Denúncias de irregularidades

- 14/06 - O DIÁRIO revela que, ao invés de usar o recurso que recebe para salvar vidas, o prefeito Zenaldo Coutinho aproveitou R$ 61 milhões enviados pelo Governo Federal, verba destinada para o combate à pandemia e minimizar o caos que se instalou em abril e maio na cidade nas UPA’s e PSM’s que padeciam com falta de médicos, equipamentos e remédios, para pagar contas antigas e contratar diversos serviços que nada têm a ver com o sistema de Saúde, como saldar dívidas com escolas de samba, aluguel e imóveis e veículos, além e reformas de praças e até da feira do Ver-o-Peso. Tudo registrado no Portal da Transparência da Covid-19 da prefeitura.

- Logo depois que o Diário Online (DOL) denunciou o desvio de finalidade das verbas públicas e antes mesmo da edição impressa com a reportagem sair no domingo, a aba com o link “Contratos” do Portal da Transparência da Covid-19 da Prefeitura de Belém, na qual constava a utilização indevida de milhões da Saúde para conter a pandemia de Coronavírus para pagar despesas com o Carnaval 2020, obras em praças e até locação de imóveis sumiu como “por encanto”.

- 21/06 – O DIÁRIO descobre que a Prefeitura de Belém, sem licitação e sem contrato, em uma transação repleta de indícios de irregularidades, pagou em março R$ 260 mil por um respirador artificial para atendimento de pacientes da covid-19, mais que o dobro de equipamentos semelhantes, comprados na mesma época, por outras prefeituras e governos. São os respiradores mais caros do país. Os equipamentos foram comprados de uma empresa que nasceu como uma cafeteria e doceria, mas que hoje faz de tudo um pouco, incluindo a confecção de roupas, impressão de materiais publicitários, limpeza de casas, serviços de engenharia e até “atividades de psicanálise”. Um respirador Mindray para uso pediátrico e adulto comprado, também em março pela Prefeitura do município de Naviraí (MS) custou R$ 98 mil, bem menos que a metade dos R$ 260 mil pagos por Zenaldo Coutinho.

- Repetindo a estratégia anterior, após a denúncia feita pelo DIÁRIO revelando que os respiradores comprados pelo prefeito Zenaldo Coutinho foram, possivelmente, os mais caros do Brasil, chegando a custar mais que o dobro do que foi pago por governos e prefeituras de vários pontos do País, a Prefeitura de Belém, no final da manhã do dia 21/06, alterou as notas de empenho dos respiradores pulmonares.
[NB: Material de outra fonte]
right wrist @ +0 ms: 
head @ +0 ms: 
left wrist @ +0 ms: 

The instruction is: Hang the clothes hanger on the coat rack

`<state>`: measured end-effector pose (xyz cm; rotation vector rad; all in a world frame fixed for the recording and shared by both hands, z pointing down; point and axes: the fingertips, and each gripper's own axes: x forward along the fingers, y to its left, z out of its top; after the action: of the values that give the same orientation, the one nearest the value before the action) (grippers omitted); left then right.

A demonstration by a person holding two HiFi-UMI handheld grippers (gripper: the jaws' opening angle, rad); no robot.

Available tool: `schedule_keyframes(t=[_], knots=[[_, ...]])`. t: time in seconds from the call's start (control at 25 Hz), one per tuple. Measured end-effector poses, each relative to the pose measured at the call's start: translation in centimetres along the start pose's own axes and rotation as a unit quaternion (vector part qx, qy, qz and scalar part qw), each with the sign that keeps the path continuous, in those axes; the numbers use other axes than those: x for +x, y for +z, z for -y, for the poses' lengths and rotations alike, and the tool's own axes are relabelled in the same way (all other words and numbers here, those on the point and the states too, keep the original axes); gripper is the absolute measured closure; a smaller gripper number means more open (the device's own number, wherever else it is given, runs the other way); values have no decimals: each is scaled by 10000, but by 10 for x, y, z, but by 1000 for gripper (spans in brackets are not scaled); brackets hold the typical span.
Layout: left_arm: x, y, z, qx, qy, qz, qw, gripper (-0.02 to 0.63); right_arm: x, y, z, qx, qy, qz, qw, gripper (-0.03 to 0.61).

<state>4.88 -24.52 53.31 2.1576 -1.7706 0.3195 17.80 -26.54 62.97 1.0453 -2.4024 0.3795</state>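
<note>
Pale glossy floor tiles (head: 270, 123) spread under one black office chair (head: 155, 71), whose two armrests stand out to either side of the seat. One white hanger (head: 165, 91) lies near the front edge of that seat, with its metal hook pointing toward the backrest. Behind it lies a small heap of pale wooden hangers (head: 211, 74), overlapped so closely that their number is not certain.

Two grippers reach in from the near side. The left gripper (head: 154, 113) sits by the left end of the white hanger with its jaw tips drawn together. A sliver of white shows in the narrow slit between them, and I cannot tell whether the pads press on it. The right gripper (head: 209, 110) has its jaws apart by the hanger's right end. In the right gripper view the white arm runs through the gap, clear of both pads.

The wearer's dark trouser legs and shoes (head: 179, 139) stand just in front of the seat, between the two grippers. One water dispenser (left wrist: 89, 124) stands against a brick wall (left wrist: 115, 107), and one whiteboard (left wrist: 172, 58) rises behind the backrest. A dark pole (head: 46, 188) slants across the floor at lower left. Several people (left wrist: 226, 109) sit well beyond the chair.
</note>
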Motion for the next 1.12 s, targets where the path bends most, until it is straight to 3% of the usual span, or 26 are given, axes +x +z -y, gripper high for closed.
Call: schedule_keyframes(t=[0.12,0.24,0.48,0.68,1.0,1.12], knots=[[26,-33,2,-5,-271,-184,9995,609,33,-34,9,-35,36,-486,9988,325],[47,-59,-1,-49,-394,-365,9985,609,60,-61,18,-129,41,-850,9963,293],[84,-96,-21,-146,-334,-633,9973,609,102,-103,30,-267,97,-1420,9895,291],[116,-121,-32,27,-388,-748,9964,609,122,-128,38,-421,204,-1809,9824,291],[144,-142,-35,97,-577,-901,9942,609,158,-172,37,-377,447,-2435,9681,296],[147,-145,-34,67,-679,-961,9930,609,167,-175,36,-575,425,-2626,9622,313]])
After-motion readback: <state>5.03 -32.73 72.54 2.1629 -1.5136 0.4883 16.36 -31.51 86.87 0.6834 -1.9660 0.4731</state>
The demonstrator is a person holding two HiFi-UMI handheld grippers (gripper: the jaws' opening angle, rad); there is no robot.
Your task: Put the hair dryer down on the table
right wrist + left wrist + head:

A manipulação pode configurar crime, já que se tratam de documentos oficiais referentes a gastos públicos. A Prefeitura inseriu novos dados nas notas de empenho, no Portal da Transparência, fazendo com que o preço de cada respirador caísse de R$ 260 mil para apenas R$ 65 mil. Mas toda documentação anteriormente publicada no site já havia sido copiada e salva pelo DIÁRIO.

- 28/06 – O DIÁRIO revelou que o prefeito Zenaldo Coutinho gastou mais de meio milhão de reais em bombas de infusão com preços turbinados. O valor de cada equipamento custou o triplo do valor pago pelo Governo do Pará e prefeituras de outros estados, por produtos até melhores. Zenaldo pagou R$ 14 mil por cada uma sem licitação. O DIÁRIO apurou que em vários outros estados e municípios os equipamentos foram comprados por preços de até R$ 5.237,16. Ao todo foram 37 as bombas de infusão, o que dá um total de R$ 518 mil.